Speaking at an investment conference titled “Investing for Tomorrow: 2019 Outlook & Opportunities”, organised by RAM Rating Services Bhd yesterday, UOB Malaysia senior economist Julia Goh said it is justifiable for Bank Negara Malaysia (BNM) to reduce the OPR judging from the latest data on the economy, which indicates slowing economic growth.
“Before the FTSE Russell concern, we thought the probability of a cut was a lot higher. Obviously, we don’t want to be downgraded, [and] the question is if they cut, [will] there be an impact? I personally think it shouldn’t,” she said.
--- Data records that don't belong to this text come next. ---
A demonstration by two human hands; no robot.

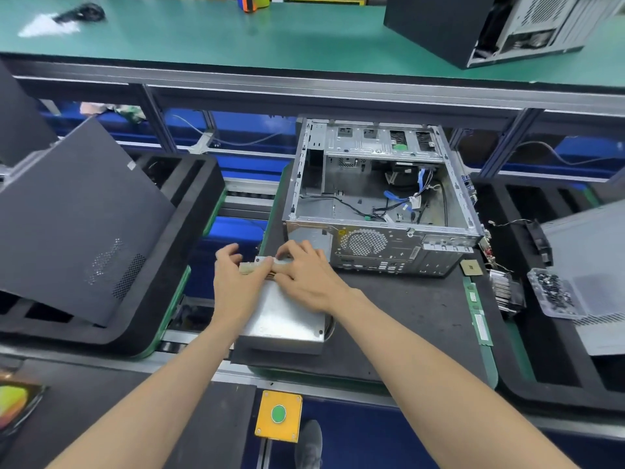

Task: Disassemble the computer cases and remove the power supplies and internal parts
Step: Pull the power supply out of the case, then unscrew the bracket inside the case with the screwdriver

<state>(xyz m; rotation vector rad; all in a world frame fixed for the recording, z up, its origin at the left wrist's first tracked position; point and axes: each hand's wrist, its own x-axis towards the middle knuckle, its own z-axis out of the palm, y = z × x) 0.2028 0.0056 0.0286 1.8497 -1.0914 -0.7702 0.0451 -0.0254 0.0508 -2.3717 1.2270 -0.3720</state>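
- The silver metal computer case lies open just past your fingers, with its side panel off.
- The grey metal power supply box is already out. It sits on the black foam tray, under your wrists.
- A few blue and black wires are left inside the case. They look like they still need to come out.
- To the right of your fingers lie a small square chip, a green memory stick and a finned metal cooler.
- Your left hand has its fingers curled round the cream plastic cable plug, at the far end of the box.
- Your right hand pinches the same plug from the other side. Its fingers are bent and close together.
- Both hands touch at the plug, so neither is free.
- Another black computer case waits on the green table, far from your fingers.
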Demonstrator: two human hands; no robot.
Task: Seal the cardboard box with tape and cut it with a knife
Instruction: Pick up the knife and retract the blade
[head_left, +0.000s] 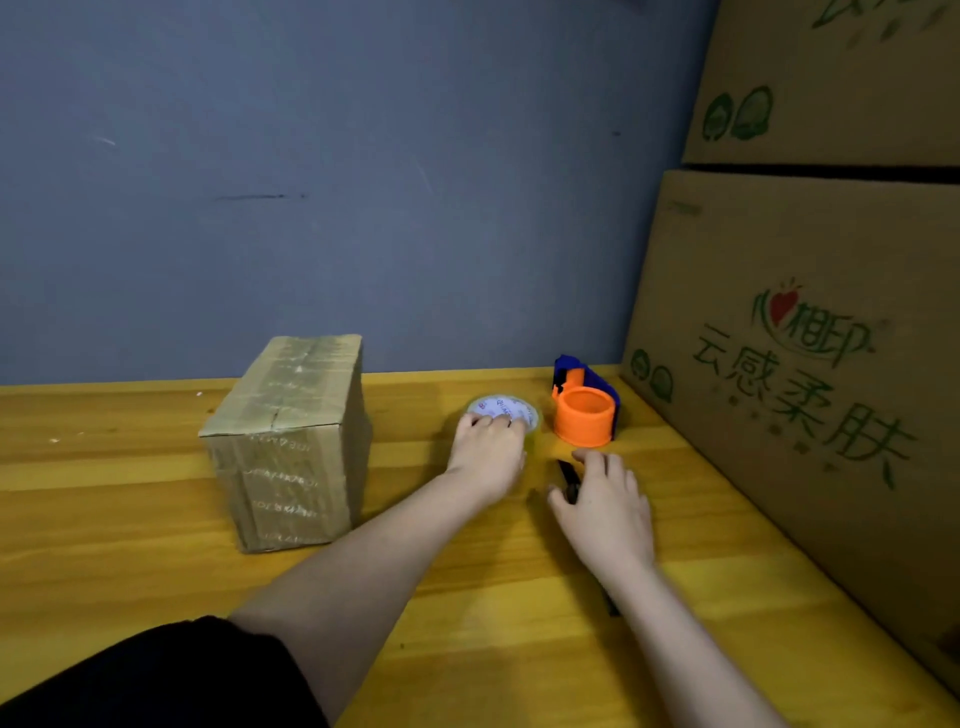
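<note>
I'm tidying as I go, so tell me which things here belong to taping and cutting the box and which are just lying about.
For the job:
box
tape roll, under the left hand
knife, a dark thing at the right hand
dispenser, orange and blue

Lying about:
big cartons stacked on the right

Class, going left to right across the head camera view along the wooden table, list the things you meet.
Small cardboard box → left hand on the tape roll → right hand → orange and blue tape dispenser → large printed cartons.
</note>
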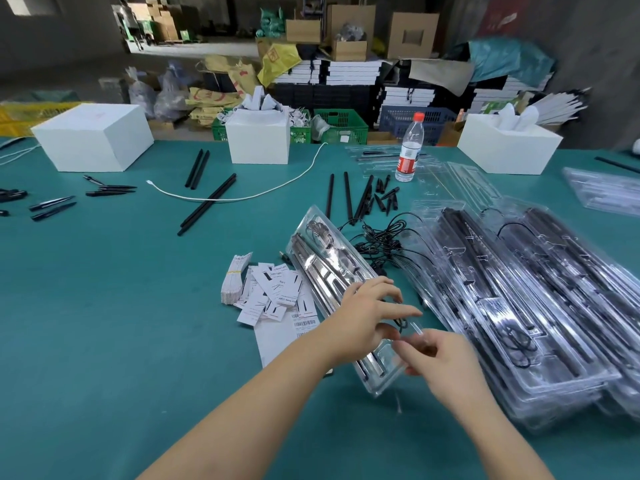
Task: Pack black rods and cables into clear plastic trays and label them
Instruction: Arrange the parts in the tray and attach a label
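On the teal counter (104, 306), near its middle, we are working at a clear plastic tray (332, 278) lying slantwise beside a heap of paper labels (270, 292). Our left hand (367, 317) is resting on the tray with fingers spread, while our right hand (440, 355) is pinching the tray's near edge (blur is hiding the exact grip). Loose black rods (207, 204) and a tangle of black cables (384, 237) are lying beyond, and filled trays (519, 299) are stacking up at the right
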`<state>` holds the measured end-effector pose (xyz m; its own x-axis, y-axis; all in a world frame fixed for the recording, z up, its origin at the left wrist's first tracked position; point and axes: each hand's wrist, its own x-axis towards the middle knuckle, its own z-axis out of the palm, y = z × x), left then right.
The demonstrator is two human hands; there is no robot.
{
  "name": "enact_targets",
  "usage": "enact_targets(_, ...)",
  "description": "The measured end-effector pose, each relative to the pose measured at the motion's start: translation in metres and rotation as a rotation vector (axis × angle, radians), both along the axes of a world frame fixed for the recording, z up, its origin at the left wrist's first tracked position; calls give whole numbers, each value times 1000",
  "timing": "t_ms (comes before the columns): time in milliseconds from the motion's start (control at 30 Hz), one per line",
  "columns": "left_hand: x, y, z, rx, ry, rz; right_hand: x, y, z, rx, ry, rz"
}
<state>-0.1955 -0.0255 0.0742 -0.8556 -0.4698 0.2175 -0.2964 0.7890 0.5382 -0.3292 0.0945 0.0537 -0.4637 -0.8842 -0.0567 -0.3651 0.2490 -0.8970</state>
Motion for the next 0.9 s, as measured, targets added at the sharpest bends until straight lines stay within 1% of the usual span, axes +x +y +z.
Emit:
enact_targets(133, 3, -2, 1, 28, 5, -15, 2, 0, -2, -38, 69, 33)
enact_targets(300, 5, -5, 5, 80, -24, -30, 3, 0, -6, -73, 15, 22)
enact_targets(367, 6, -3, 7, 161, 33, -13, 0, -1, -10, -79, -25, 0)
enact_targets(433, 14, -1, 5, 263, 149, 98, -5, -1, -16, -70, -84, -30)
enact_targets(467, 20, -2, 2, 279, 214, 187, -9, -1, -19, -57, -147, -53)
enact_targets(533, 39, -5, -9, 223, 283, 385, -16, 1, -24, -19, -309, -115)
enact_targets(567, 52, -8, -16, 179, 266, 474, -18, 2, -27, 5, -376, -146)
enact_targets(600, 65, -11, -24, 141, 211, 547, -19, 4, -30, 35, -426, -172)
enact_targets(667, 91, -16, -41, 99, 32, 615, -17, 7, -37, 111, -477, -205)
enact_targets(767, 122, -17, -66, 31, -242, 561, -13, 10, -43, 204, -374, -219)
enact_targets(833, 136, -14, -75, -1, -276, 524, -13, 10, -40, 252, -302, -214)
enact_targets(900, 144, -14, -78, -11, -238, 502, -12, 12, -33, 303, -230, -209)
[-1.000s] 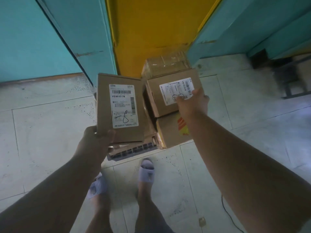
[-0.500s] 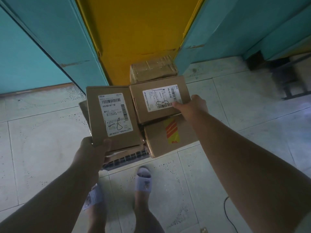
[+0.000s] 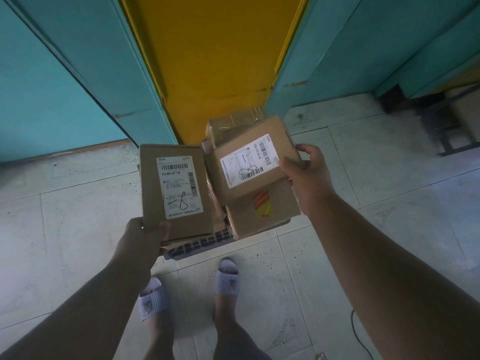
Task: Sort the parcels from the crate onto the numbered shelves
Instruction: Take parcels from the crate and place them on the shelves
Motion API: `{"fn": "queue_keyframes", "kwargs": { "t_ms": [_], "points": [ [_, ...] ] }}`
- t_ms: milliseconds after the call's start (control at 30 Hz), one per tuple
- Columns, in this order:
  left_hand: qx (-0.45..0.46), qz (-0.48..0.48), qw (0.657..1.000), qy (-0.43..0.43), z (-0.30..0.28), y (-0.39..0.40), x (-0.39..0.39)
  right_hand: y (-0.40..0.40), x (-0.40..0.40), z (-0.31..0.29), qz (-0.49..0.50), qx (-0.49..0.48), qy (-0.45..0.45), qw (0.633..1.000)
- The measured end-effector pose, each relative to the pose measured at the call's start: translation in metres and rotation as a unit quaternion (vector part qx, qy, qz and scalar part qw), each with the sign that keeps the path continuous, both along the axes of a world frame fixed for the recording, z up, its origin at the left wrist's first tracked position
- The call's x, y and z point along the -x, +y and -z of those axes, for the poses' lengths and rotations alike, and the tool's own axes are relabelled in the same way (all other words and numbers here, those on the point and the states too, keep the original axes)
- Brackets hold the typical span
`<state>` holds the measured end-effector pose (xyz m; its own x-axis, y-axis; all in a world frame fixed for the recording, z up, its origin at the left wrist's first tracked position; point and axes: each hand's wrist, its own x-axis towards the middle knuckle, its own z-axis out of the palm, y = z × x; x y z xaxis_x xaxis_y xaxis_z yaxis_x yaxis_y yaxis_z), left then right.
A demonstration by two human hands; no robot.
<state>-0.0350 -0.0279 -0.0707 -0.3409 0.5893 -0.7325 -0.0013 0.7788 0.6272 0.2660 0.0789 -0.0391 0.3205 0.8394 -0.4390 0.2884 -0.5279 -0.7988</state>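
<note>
My left hand (image 3: 144, 236) grips the bottom edge of a flat cardboard parcel (image 3: 179, 229), held up with its white label marked 8 facing me. My right hand (image 3: 305, 172) grips the right end of a second cardboard parcel (image 3: 262, 188), tilted, with a white barcode label also marked 8. Both hang above the dark slatted crate (image 3: 205, 242) on the floor. In the crate lie a brown parcel with a red-and-yellow sticker (image 3: 280, 214) and a tape-wrapped parcel (image 3: 233, 123) at the back.
Teal panels (image 3: 78, 74) stand left and right of a yellow panel (image 3: 215, 61) just behind the crate. My feet in grey slippers (image 3: 227, 276) stand on the pale tiled floor in front of it. A dark metal frame (image 3: 452, 126) sits at the far right.
My right hand has lifted its parcel off the pile and tilted it, shifting its grip to the right end. The left parcel stays held up, nearly unmoved.
</note>
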Motion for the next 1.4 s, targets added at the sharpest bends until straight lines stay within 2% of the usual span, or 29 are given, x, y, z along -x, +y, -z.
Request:
{"fn": "queue_keyframes", "kwargs": {
  "t_ms": [67, 267, 367, 500, 700, 900, 1067, 1233, 1400],
  "points": [
    [-0.007, 0.008, 1.0, 0.009, -0.025, -0.008, 0.004, -0.009, -0.002, -0.019, -0.012, -0.009, 0.028, 0.999],
    [-0.038, 0.025, 0.999, 0.013, -0.102, -0.038, 0.025, -0.041, -0.004, -0.093, -0.07, -0.036, 0.024, 0.997],
    [-0.051, 0.053, 0.997, -0.014, -0.133, -0.051, 0.033, -0.058, -0.006, -0.133, -0.043, -0.048, 0.021, 0.998],
    [-0.053, 0.138, 0.989, -0.016, -0.17, -0.06, 0.028, -0.095, -0.013, -0.187, 0.003, -0.068, -0.011, 0.998],
    [-0.119, 0.197, 0.972, -0.047, -0.223, -0.054, -0.012, -0.142, -0.064, -0.246, 0.067, -0.106, 0.011, 0.992],
    [-0.148, 0.257, 0.952, -0.072, -0.242, -0.026, -0.109, -0.19, -0.165, -0.274, 0.153, -0.154, 0.047, 0.975],
    [-0.138, 0.31, 0.937, -0.086, -0.238, -0.011, -0.231, -0.228, -0.285, -0.301, 0.2, -0.189, 0.055, 0.96],
    [-0.134, 0.307, 0.937, -0.098, -0.243, -0.007, -0.361, -0.248, -0.394, -0.33, 0.226, -0.2, 0.07, 0.951],
    [-0.161, 0.399, 0.902, -0.038, -0.259, 0.015, -0.459, -0.242, -0.476, -0.333, 0.238, -0.196, 0.088, 0.947]
  ]
}}
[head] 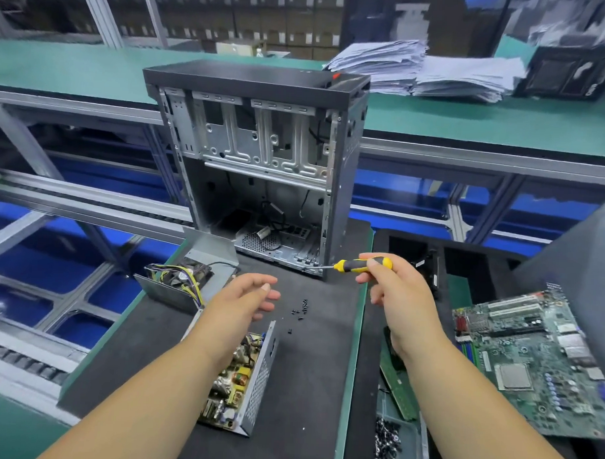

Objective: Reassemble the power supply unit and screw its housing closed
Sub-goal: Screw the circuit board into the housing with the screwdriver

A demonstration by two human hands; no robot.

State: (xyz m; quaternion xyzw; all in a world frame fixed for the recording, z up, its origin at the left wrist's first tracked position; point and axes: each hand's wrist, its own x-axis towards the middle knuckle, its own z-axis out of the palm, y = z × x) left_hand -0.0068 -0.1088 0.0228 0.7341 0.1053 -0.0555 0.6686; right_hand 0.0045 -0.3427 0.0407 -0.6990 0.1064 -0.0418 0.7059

“Because if you look at the market, it has very much priced in the cut. Two-thirds of the interest rate swap [has been] priced in the cut, and [in] the latest surveys by all the researchers, the estimated probability was close to 50% for a cut,” she added.
Last week, FTSE Russell said it may drop Malaysian bonds from the World Government Bond Index in its September review, but will engage with the local regulator and market participants before making such a decision.
Meanwhile, Socio-Economic Research Centre executive director Lee Heng Guie, who was also present at the conference yesterday, said he expects BNM to accord priority to growth given the subdued inflation risk while allowing the ringgit to adjust according to the inflows and outflows of capital.
“There is an even chance for it (a cut) to happen. Based on the first quarter numbers, the gross domestic product could come in around 4.4%. I think the central bank would be looking at a threshold of around 4% that will trigger it to cut but that was before the concern over the impact from the potential exclusion of Malaysia from of the World Government Bond Index by FTSE Russell, which had dampened the ringgit against the US dollar recently.
“Now some investors are starting to weigh on whether the central bank would consider cutting [the] interest rate on concerns that it may cause further weakness in the ringgit,” he noted.
UOB’s Goh also said should a cut materialises, it could also ease borrowing costs for economic activities, especially when the government revived certain mega infrastructure projects.
“If they cut, it will be a reversal of the hike in January last year. It will also help ease the cost of borrowing especially as more infrastructure projects are expected to come on stream,” she said.
The OPR hike was a 25-basis point increase in January 2018 to 3.25%. The next Monetary Policy Committee meeting is on May 7.